SHEFFIELD, England -- Smoking cigarettes seems to be an independent risk factor for HIV infection, according to researchers here. But smoking doesn't appear to be a risk factor in progression to AIDS.
SHEFFIELD, England, Sept. 21 -- Smoking cigarettes seems to be an independent risk factor for HIV infection, according to researchers here.
On the other hand, found a meta-analysis, smoking doesn't appear to be a risk factor in progression to AIDS, said Andrew Furber, M.D., of the South East Sheffield Primary Care Trust here.
Because tobacco and HIV/AIDS are the two major health threats that continue to expand, "the intersection of these two epidemics represents an area of growing clinical and public health importance" Dr. Furber and colleagues reported in the online issue of Sexually Transmitted Diseases.

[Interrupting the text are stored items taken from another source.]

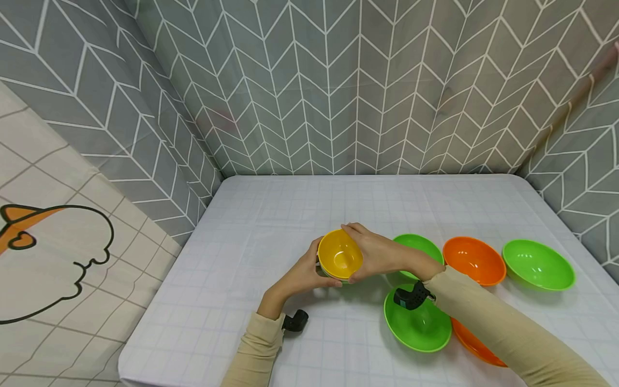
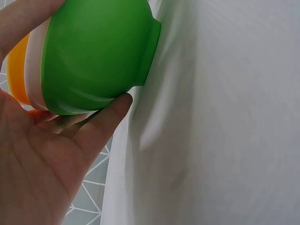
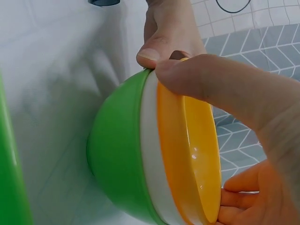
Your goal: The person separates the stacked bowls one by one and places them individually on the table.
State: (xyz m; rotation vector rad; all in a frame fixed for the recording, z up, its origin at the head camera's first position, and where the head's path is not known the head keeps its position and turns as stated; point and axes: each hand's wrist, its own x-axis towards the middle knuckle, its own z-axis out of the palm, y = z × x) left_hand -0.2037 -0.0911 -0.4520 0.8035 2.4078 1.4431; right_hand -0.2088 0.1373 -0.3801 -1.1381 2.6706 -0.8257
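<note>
Both hands are around a small stack of nested bowls above the left-middle of the table. On top is a yellow bowl (image 1: 340, 255). Under it comes a white bowl (image 3: 152, 145), then a green bowl (image 2: 98, 51) on the outside. My left hand (image 1: 307, 271) holds the stack from the left, thumb and fingers spread around its side. From the right, my right hand (image 1: 374, 250) grips the yellow bowl, its thumb (image 3: 201, 77) on the near rim and its fingers on the far rim. The green bowl's foot is close to the tabletop; whether it touches, I cannot tell.
Right of the hands lie larger bowls: a green bowl (image 1: 418, 325) under my right wrist, another green bowl (image 1: 419, 244) behind the forearm, an orange bowl (image 1: 474, 260), a green bowl (image 1: 538, 265) far right, and an orange bowl (image 1: 476, 344) partly hidden by the sleeve.
</note>
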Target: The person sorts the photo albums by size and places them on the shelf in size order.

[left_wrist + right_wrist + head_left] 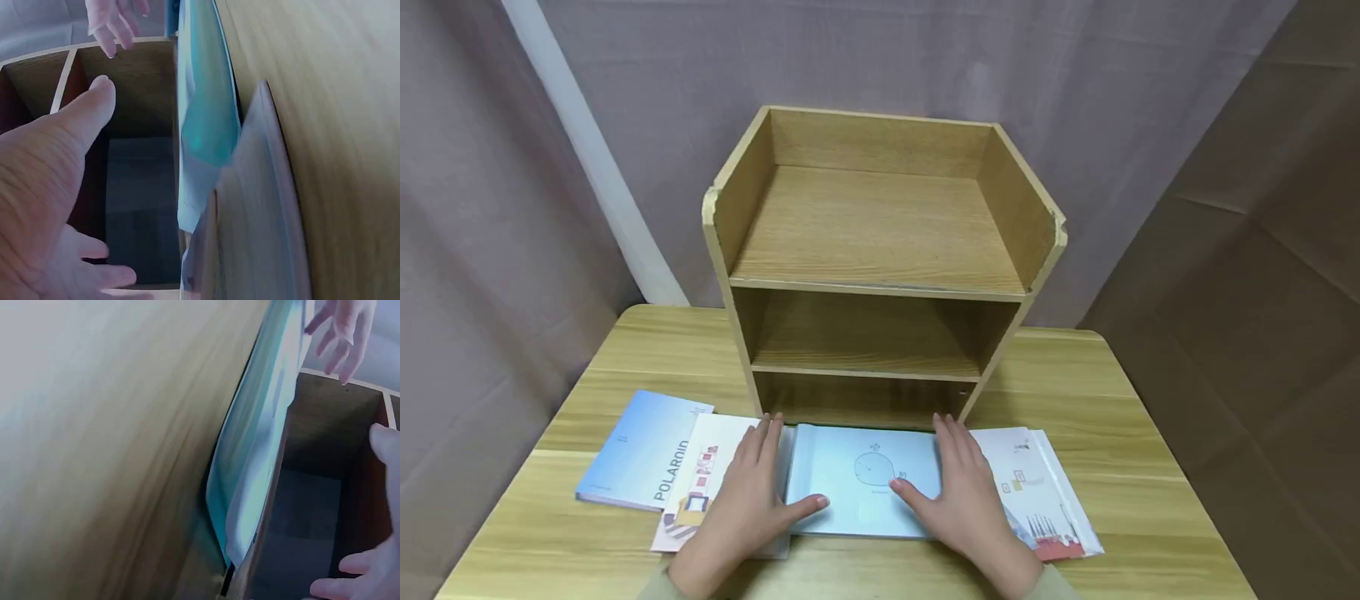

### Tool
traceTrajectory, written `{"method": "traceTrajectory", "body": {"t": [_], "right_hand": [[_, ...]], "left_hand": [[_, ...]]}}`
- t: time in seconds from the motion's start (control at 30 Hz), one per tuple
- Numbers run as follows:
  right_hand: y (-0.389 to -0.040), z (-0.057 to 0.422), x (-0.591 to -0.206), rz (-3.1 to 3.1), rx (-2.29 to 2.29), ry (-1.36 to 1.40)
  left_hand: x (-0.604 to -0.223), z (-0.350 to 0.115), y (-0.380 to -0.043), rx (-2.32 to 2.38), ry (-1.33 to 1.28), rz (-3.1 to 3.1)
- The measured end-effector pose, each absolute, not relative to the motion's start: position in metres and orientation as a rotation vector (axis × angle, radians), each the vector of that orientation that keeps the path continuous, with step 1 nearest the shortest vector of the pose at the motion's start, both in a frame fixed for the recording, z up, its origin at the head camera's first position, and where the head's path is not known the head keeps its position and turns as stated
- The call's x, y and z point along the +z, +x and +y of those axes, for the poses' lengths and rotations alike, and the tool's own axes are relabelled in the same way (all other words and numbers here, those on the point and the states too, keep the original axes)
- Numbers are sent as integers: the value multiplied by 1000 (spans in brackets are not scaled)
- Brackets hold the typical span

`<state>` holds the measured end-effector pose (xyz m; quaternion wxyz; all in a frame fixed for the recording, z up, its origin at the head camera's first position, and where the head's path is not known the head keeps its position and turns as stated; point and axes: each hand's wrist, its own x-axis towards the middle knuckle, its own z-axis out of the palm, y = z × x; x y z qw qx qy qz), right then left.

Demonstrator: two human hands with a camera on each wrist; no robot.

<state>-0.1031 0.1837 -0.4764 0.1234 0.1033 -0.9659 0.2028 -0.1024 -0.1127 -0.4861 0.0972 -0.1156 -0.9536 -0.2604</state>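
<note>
A light blue book [842,510] with a line drawing lies flat before the shelf. My left hand [751,492] is over its left end and over a white illustrated book [700,454], fingers pointing forward and thumb spread inward. Across the other end, my right hand [964,492] has the same spread pose, above the blue book's edge and a white booklet [1037,492]. In the left wrist view the left hand [44,206] shows a gap to the books' pages [250,212]. The right wrist view shows the right hand [375,550] apart from the blue book [253,469]. Neither holds anything.
A wooden shelf unit [880,287] with an open top tray and two compartments stands at the table's back. A blue book marked POLAROID [640,446] lies at the left, partly under the illustrated book. Curtains [880,50] hang behind the wooden table [1150,500].
</note>
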Motion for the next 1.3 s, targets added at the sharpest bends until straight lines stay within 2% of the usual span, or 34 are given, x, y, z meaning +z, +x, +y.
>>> {"method": "traceTrajectory", "body": {"t": [0.2, 0.37, 1.0, 1.3], "right_hand": [[-97, 183, -473, -2782, 1111, 137], [-95, 181, -474, -2844, 1267, -7], [-92, 173, -494, -2993, 1227, -58], [-95, 171, -499, -2994, 1145, 42]], "left_hand": [[-483, -106, -101, -1104, -315, -2791], [-482, -103, -99, -1245, -242, -2785], [-484, -98, -103, -1472, -132, -2809], [-478, -101, -111, -2000, 5, -2569]]}}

Evidence is mounting that cigarette smoking in creases the risk of infection, including sexually transmitted diseases, the researchers said, but it had not been known whether smoking has an effect on either HIV seroconversion or progression to AIDS.
In a literature review, the researchers identified 15 studies that dealt with the question. Five of the studies used seroconversion as an outcome measure, nine used progression to AIDS, and one used both. Few of the studies verified smoking status biochemically.
Of the six papers dealing with HIV seroconversion, Dr. Furber and colleagues found, all but one found a significant association, with adjusted odds ratios ranging from 1.6 to 3.5. The other paper found an odds ratio of 1.22, but the 95% confidence interval was 0.99 to 1.50 and was consistent with no association.
Of the 10 papers that dealt with progression to AIDS, one found an association and nine did not, the researcher said.
"The consistency of the findings is striking and represents a major strength of this review," Dr. Furber and colleagues said, noting that while the studies vary, many had large sample sizes and were of high quality.
On the other hand, the researchers said, the methodologies used -- epidemiological and observational -- can't make causal connections and are "prone to confounding."
All but one of the seroconversion studies were cross-sectional and the single prospective study found no association, they said, while all of the AIDS studies were cohort studies and eight of 10 were prospective. None was randomized.
Confounding is more likely in cross-sectional studies, which may explain the apparent paradox that smoking is associated with seroconversion but not progression to AIDS, Dr. Furber and colleagues said.
On the other hand, there are theoretical grounds for expecting the smoking could increase the risk of HIV infection and the odds ratios found suggest some public health importance.
At the same time, most of the AIDS studies evaluated were done before the widespread use of antiretroviral therapy and it may be that -- when the disease course is short -- smoking contributes little to the risk of progression, the researchers said.
Most of the studies in the review were set in developed countries, but the brunt of both epidemics -- smoking and HIV -- is being felt in the developing world, Dr. Furber and colleagues said.
"The public health message on smoking remains clear -- tobacco is not good for health," the researchers concluded.